**Your assignment:**
Your job is to print, exactly, the lines in the data below from the line with "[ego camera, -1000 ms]" through the line with "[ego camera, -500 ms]", both included, and to omit any picture.

**Collected material:**
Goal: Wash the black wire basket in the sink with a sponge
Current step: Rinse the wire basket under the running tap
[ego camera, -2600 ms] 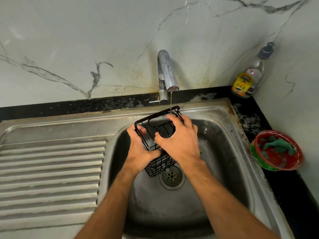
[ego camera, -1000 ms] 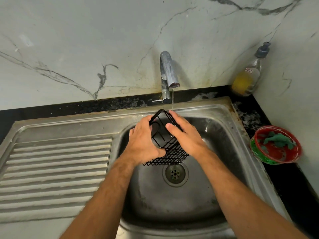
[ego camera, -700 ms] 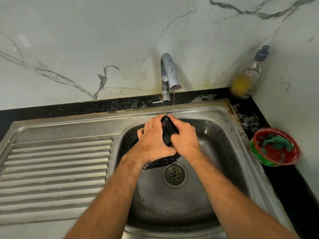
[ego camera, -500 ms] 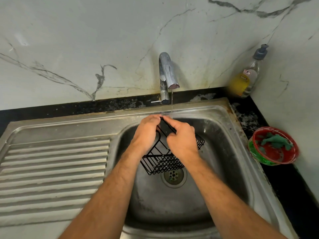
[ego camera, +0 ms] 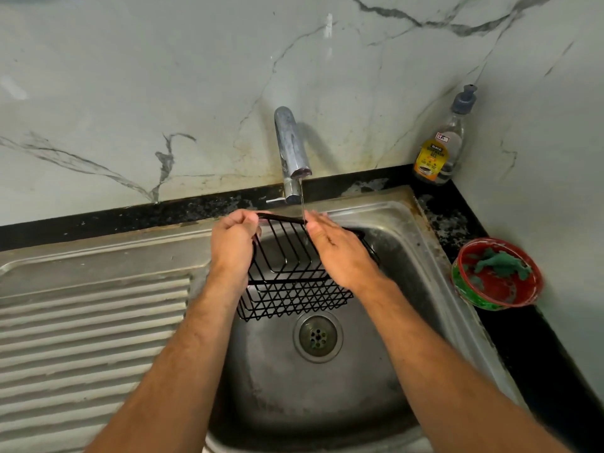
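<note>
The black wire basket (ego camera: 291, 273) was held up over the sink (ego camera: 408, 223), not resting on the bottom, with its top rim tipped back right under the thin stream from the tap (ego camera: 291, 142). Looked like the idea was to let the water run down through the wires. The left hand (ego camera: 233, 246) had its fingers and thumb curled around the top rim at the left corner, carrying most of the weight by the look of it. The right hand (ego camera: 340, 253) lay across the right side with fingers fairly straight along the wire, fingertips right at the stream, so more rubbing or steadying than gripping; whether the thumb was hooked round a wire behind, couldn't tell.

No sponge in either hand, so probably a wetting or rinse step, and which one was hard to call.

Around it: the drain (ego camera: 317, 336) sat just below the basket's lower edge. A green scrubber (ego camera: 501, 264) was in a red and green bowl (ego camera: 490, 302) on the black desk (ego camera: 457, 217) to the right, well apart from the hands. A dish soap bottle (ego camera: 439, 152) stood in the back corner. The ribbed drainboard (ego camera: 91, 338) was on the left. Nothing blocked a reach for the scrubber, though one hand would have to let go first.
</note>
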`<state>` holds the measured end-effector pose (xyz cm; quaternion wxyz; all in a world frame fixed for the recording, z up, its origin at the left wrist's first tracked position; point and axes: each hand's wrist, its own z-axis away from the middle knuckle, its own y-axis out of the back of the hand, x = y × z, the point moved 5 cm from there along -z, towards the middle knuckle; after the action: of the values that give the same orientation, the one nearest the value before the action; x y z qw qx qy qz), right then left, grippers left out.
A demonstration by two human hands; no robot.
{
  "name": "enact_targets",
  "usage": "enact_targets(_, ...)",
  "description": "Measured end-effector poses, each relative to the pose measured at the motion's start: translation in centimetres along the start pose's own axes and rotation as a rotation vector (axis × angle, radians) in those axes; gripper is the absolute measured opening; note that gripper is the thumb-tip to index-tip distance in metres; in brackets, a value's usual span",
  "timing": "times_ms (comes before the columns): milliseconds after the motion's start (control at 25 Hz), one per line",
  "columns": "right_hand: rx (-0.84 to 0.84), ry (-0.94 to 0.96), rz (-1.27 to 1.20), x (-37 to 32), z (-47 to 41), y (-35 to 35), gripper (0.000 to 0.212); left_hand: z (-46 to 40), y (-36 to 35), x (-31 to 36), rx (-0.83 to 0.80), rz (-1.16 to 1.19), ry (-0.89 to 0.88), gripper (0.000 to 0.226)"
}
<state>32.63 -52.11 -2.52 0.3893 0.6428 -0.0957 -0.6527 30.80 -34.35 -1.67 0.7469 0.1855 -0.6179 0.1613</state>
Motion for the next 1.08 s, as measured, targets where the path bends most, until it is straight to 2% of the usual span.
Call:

**Answer area:**
[ego camera, -1000 ms] 
[ego camera, -700 ms] 
[ego camera, -500 ms] 

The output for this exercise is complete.